## D - Almost Bubble Sort Editorial by evima

We will assign each element of the permutation a type, either \(L\) or \(R\). Then, the number of swaps required will be the inversion count obtained after adding \(+N\) to the elements of type \(R\).

First, let’s prove the following proposition:

- In the optimal solution, there does not exist a pair \((i, j)\) such that \(i < j\), \(P_i > P_j\), \(P_i\) is of type \(R\), and \(P_j\) is of type \(L\), simultaneously.

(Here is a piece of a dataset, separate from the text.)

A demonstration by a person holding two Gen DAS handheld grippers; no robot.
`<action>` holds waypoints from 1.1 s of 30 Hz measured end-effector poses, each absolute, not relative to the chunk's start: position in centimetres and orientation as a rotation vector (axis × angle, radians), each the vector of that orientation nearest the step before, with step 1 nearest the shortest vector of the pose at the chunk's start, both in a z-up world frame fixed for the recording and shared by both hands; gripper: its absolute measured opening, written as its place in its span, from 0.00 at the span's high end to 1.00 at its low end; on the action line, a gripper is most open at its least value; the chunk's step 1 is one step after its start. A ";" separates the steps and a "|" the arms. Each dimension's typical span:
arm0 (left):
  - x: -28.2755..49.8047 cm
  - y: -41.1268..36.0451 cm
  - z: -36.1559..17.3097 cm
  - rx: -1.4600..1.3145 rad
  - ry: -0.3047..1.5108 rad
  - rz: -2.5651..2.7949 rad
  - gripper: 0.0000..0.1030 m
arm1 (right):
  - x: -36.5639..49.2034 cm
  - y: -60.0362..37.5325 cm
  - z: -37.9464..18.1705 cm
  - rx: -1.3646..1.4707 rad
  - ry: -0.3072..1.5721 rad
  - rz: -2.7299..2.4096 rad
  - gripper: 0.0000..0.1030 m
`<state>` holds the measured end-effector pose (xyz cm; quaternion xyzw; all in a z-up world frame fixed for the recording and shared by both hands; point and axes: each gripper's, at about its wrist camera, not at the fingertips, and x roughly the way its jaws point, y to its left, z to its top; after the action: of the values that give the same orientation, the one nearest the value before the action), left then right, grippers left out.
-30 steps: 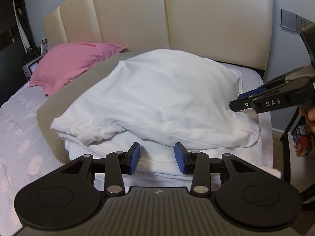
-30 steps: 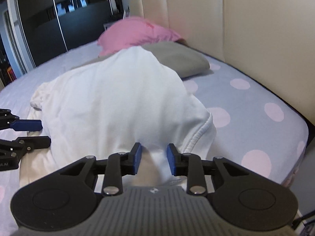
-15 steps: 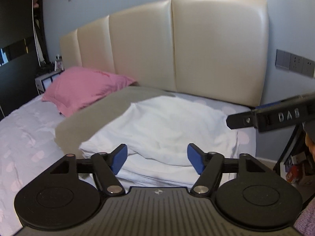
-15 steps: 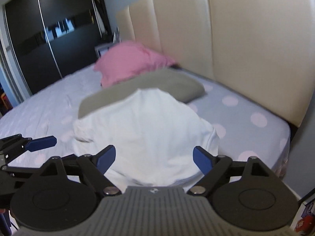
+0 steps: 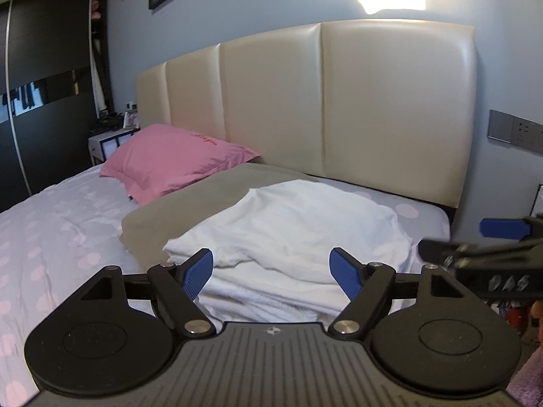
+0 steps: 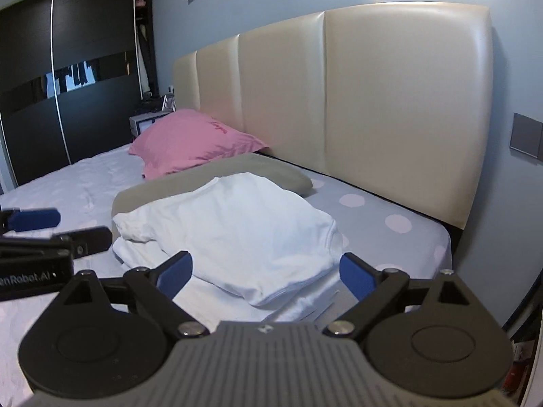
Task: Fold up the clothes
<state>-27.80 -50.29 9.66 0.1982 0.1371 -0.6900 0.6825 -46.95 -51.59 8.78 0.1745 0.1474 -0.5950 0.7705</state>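
Note:
A folded white garment point(image 5: 292, 237) lies on a stack of white folded clothes at the near right corner of the bed; it also shows in the right wrist view point(image 6: 237, 230). My left gripper point(image 5: 273, 271) is open and empty, held back from the stack. My right gripper point(image 6: 266, 273) is open and empty, also back from the stack. The right gripper shows at the right edge of the left wrist view point(image 5: 475, 247). The left gripper shows at the left edge of the right wrist view point(image 6: 51, 234).
A grey-beige pillow point(image 5: 203, 196) lies under and behind the clothes. A pink pillow point(image 5: 176, 159) lies further left. A cream padded headboard point(image 5: 339, 101) backs the bed. The dotted sheet point(image 5: 51, 237) spreads left. A dark wardrobe point(image 6: 68, 84) stands far left.
Both grippers opened wide, let go of the white garment and pulled back and up from the stack. The garment now rests folded on the pile.

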 end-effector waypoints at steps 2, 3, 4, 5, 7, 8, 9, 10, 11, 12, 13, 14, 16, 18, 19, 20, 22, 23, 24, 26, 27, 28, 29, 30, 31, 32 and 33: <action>-27.8 -50.2 9.1 0.454 0.313 -1.535 0.27 | -47.3 -51.6 8.6 0.395 0.285 -1.303 0.07; -27.7 -50.1 8.8 0.454 0.317 -1.534 0.27 | -47.5 -51.7 8.4 0.405 0.275 -1.307 0.05; -27.7 -50.0 8.5 0.454 0.322 -1.532 0.27 | -47.5 -51.9 8.3 0.422 0.274 -1.310 0.04; -27.6 -50.0 8.3 0.457 0.335 -1.528 0.27 | -47.6 -52.2 8.1 0.445 0.276 -1.312 0.04; -27.4 -49.9 7.7 0.463 0.361 -1.519 0.27 | -47.5 -52.8 7.6 0.492 0.295 -1.310 0.04; -27.3 -49.9 7.4 0.466 0.373 -1.514 0.27 | -47.4 -53.0 7.3 0.507 0.310 -1.315 0.04; -27.1 -49.9 7.2 0.470 0.382 -1.507 0.27 | -47.2 -53.1 7.1 0.514 0.326 -1.322 0.04; -27.1 -49.9 7.1 0.477 0.382 -1.498 0.27 | -47.1 -53.2 7.0 0.516 0.338 -1.325 0.04; -27.1 -49.9 6.9 0.483 0.381 -1.489 0.27 | -46.9 -53.2 6.9 0.511 0.343 -1.322 0.04; -27.1 -49.9 6.9 0.487 0.378 -1.481 0.27 | -46.8 -53.1 7.0 0.505 0.345 -1.314 0.04; -27.0 -49.9 6.8 0.490 0.376 -1.473 0.27 | -46.6 -53.0 7.0 0.498 0.342 -1.308 0.04; -27.0 -49.9 6.7 0.487 0.382 -1.470 0.27 | -46.5 -52.8 7.1 0.491 0.338 -1.304 0.04; -26.8 -50.0 6.7 0.486 0.401 -1.473 0.27 | -46.2 -52.5 7.3 0.473 0.332 -1.296 0.04; -26.8 -50.0 6.6 0.492 0.412 -1.471 0.27 | -45.7 -52.3 7.4 0.458 0.334 -1.284 0.04; -26.8 -49.9 6.5 0.499 0.413 -1.472 0.27 | -45.5 -52.2 7.5 0.454 0.337 -1.277 0.04; -26.8 -49.9 6.5 0.507 0.414 -1.469 0.27 | -45.4 -52.2 7.5 0.454 0.342 -1.272 0.04; -26.7 -49.9 6.4 0.512 0.420 -1.465 0.27 | -45.1 -52.2 7.4 0.456 0.353 -1.267 0.04; -26.7 -49.9 6.4 0.512 0.426 -1.463 0.27 | -45.1 -52.2 7.4 0.456 0.356 -1.267 0.04; -26.7 -49.9 6.4 0.511 0.431 -1.462 0.27 | -45.1 -52.2 7.4 0.456 0.360 -1.268 0.04; -26.6 -49.9 6.4 0.509 0.441 -1.460 0.27 | -45.2 -52.1 7.4 0.458 0.359 -1.269 0.04; -26.6 -49.8 6.4 0.510 0.440 -1.458 0.27 | -45.2 -52.1 7.4 0.460 0.358 -1.270 0.04; -26.7 -49.8 6.3 0.514 0.439 -1.456 0.27 | -45.2 -52.1 7.4 0.461 0.358 -1.271 0.04; -26.7 -49.8 6.3 0.516 0.441 -1.455 0.27 | -45.2 -52.1 7.4 0.460 0.359 -1.271 0.04; -26.7 -49.8 6.3 0.515 0.445 -1.455 0.27 | -45.2 -52.2 7.4 0.460 0.361 -1.271 0.04; -26.7 -49.8 6.3 0.515 0.450 -1.455 0.27 | -45.1 -52.2 7.4 0.459 0.363 -1.270 0.04; -26.7 -49.9 6.3 0.514 0.454 -1.455 0.27 | -45.1 -52.2 7.4 0.458 0.364 -1.269 0.04; -26.7 -49.9 6.3 0.513 0.459 -1.454 0.27 | -45.0 -52.1 7.4 0.456 0.365 -1.268 0.04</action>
<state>-26.65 -49.89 6.29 0.2299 0.2054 -0.6512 0.6934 -45.05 -52.13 7.39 0.2100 0.1681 -0.5839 0.7660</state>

We will prove this by contradiction. Assume that in an optimal solution, there exists a pair \((i, j)\) such that \(i < j\), \(P_i > P_j\), \(P_i\) is of type \(R\), and \(P_j\) is of type \(L\). Take the pair \((i, j)\) where \(j - i\) is the largest. By changing \(P_i\) to type \(L\) and \(P_j\) to type \(R\), we can reduce the inversion count by at least \(1\) (the detail is omitted as it is just a case-by-case calculation). This contradicts the optimality of the original solution. Thus, the proposition is proved.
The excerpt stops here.